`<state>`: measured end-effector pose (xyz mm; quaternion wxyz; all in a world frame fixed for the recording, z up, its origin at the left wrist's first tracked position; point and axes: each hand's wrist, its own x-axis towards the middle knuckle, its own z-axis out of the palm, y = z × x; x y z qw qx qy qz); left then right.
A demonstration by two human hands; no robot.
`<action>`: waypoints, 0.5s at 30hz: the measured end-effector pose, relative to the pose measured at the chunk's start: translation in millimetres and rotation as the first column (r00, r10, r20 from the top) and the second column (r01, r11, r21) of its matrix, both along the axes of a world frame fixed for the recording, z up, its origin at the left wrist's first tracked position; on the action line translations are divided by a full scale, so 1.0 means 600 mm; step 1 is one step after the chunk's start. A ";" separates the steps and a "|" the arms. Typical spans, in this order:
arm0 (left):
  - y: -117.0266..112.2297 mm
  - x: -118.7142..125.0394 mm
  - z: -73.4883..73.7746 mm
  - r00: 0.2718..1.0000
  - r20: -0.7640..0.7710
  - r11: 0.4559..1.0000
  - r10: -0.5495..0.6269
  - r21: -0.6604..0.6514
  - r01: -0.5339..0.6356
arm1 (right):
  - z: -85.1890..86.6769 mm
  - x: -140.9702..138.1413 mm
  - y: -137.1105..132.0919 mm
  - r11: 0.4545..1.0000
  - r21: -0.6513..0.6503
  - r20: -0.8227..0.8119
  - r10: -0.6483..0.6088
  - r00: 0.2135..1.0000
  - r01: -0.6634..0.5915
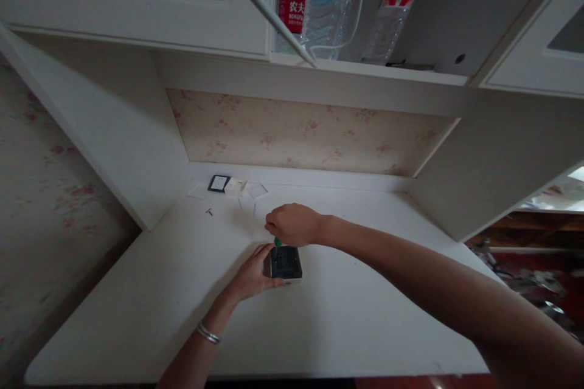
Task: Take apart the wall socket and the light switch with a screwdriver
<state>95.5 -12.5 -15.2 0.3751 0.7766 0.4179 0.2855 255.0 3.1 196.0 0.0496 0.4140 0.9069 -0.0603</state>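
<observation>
A black square wall socket [286, 262], seated on a pale box, lies on the white desktop. Wrapped round its left side is my left hand [253, 273], closed on it with the thumb along the front and the fingers at the back corner. My right hand [292, 223] is a closed fist above the socket's far left corner. It grips what looks like a screwdriver by its green handle [278, 242], most of which the fist hides. The screwdriver's tip is too small and dark to make out.
Farther back on the desktop [365, 316] are a black-framed socket [219, 183], a white box [235, 186], clear square frames [258, 191] and small screws [208, 212]. Overhead, a shelf holds plastic bottles [326, 9], and a white rod [269, 9] slants down before it. Side panels flank the desk.
</observation>
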 end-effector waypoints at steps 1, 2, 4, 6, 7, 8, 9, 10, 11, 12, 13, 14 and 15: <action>0.001 0.000 -0.002 1.000 0.007 1.000 0.005 0.006 -0.005 | 0.000 0.001 0.000 0.999 -0.010 -0.022 0.033 0.999 -0.033; 0.002 0.000 -0.004 1.000 0.018 1.000 0.003 0.006 -0.003 | 0.000 0.002 0.000 0.997 -0.030 -0.043 0.063 0.997 -0.065; 0.003 -0.001 -0.007 0.999 0.040 1.000 -0.009 0.006 0.008 | 0.002 0.003 0.000 0.996 -0.065 -0.052 0.065 0.997 -0.068; 0.004 -0.002 -0.008 0.998 0.054 1.000 -0.013 0.013 0.012 | 0.002 0.003 -0.002 0.999 -0.053 -0.014 -0.001 1.000 0.001; 0.004 -0.002 -0.009 0.998 0.057 1.000 -0.011 0.015 0.011 | 0.002 0.003 -0.003 0.999 -0.028 0.002 -0.038 0.999 0.038; 0.005 -0.002 -0.009 0.998 0.058 1.000 -0.008 0.013 0.007 | 0.002 0.003 -0.004 0.998 -0.002 0.008 -0.060 0.998 0.060; 0.005 -0.002 -0.010 0.998 0.060 1.000 -0.003 0.009 0.002 | 0.002 0.003 -0.005 0.998 0.016 0.000 -0.056 0.998 0.056; 0.006 -0.002 -0.010 0.998 0.061 1.000 0.000 0.001 0.000 | 0.002 0.003 -0.006 0.999 0.020 -0.017 -0.030 0.999 0.031; 0.007 -0.001 -0.009 0.998 0.061 1.000 0.001 -0.007 -0.001 | 0.002 0.004 -0.007 1.000 0.010 -0.036 0.007 0.999 -0.007; 0.008 -0.001 -0.009 0.998 0.062 1.000 0.000 -0.017 0.001 | 0.003 0.004 -0.007 0.999 -0.012 -0.052 0.045 0.998 -0.046; 0.009 0.000 -0.007 0.998 0.065 1.000 -0.001 -0.029 0.003 | 0.003 0.005 -0.007 0.997 -0.038 -0.058 0.070 0.996 -0.073; 0.009 0.001 -0.005 0.997 0.072 0.999 -0.002 -0.050 0.006 | 0.003 0.005 -0.007 0.996 -0.057 -0.050 0.073 0.996 -0.076; 0.010 0.001 -0.003 0.997 0.079 0.997 -0.004 -0.072 0.009 | 0.003 0.005 -0.007 0.996 -0.061 -0.032 0.055 0.998 -0.057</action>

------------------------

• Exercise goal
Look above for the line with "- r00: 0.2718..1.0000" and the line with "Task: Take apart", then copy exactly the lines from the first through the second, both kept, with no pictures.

• Problem solution
  - r00: 0.2718..1.0000
  - r20: -0.7640..0.7710
  - r11: 0.4559..1.0000
  - r10: -0.5495..0.6269
  - r21: -0.6604..0.6514
  - r01: -0.5339..0.6356
arm1 (right):
  - z: -85.1890..86.6769 mm
  - x: -140.9702..138.1413 mm
  - y: -137.1105..132.0919 mm
  - r11: 0.4545..1.0000
  - r21: -0.6513..0.6503
  - r20: -0.8227..0.8119
  - r10: -0.6483..0.6088
  - r00: 0.2135..1.0000
  - r01: -0.6634..0.5915
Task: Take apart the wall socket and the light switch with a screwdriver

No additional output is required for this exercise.